Comparison of two- and three-dimensional cancer models for assessing potential cancer therapeutics

2020 
Abstract A plethora of molecules with the capacity to kill cancer cells have been identified through intensive research efforts. These agents were typically identified using screens that involved established cancer cell lines grown on plastic substrates in vitro in a two-dimensional (2D) format, allowing for the testing of even poorly soluble molecules. Promising agents, formulated for in vivo administration, can then be examined using some form of xenograft model in immune-compromised mice to obtain a safety to efficacy profile sufficient to warrant clinical testing. While some of the agents initially screened in this way have achieved clinical utility for a variety of cancers, their use commonly comes with dose-limiting side-effects that damage highly proliferating nontumor cells as well as immune cells, ultimately limiting the capacity of a patient to derive durable benefit through selective recognition and clearance of cancer cells.
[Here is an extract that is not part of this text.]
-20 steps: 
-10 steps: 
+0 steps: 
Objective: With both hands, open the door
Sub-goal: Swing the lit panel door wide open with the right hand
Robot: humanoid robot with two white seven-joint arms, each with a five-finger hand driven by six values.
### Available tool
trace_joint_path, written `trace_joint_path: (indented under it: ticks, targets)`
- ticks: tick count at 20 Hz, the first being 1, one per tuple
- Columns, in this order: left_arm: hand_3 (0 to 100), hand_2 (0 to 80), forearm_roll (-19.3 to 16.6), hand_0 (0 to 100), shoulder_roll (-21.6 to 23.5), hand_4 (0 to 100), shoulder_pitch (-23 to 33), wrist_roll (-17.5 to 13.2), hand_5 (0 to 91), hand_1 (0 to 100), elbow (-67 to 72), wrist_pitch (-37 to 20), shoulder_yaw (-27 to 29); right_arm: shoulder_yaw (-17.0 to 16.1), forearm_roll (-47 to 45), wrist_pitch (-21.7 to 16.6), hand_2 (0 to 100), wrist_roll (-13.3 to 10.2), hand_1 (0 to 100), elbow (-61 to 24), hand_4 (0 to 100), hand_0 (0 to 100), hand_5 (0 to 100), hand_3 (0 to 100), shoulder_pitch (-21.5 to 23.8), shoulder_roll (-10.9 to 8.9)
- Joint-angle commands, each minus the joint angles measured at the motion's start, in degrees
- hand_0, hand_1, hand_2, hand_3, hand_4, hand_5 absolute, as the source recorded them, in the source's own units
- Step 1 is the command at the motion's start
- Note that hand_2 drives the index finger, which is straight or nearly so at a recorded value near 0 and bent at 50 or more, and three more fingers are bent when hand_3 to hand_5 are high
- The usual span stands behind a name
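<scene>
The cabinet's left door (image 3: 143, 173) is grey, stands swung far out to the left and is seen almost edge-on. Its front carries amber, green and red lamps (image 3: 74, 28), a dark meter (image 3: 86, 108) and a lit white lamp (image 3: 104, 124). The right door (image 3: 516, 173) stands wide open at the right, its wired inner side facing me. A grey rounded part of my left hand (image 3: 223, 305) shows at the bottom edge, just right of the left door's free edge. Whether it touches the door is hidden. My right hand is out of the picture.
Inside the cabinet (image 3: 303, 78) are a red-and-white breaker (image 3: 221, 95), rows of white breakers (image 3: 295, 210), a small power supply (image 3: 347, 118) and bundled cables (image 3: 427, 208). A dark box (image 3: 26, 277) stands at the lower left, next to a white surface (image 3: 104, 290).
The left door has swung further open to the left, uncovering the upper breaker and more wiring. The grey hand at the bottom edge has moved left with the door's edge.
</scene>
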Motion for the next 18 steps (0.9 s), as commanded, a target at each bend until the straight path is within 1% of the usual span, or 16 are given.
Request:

As 2D cell cultures do not recapitulate the three-dimensional (3D) architecture and complexity of human solid tumors, more representative preclinical models are needed to accelerate drug discovery. A greater understanding of how cancer cells can manipulate a 3D tumor microenvironment to thwart or modify the actions of potential therapeutic agents identified in 2D screens has recently been used to explain the poor performance for some of these agents in the clinic. Thus efforts to more accurately assess potential anticancer agents in settings that resemble a tumor microenvironment in vivo have recently been a major focus of academic and industrial investigators where extracellular matrix (ECM) components and multiple noncancerous cells (including stromal fibroblasts, infiltrating immune cells as well as blood and lymphatic vascular networks) have been introduced. Therapeutic approaches where tumor cells and coopted nontumor cells in the microenvironment are simultaneously inhibited may offer a more efficient way to treat cancer. This chapter focuses on technical advances made in 3D in vitro models that could be used to assess potential anticancer strategies in a manner that may be more predictive of clinical outcomes. Such models are particularly important in the testing of drug candidates whose actions are designed to alter the function of ECM components and/or noncancerous cells within a tumor microenvironment.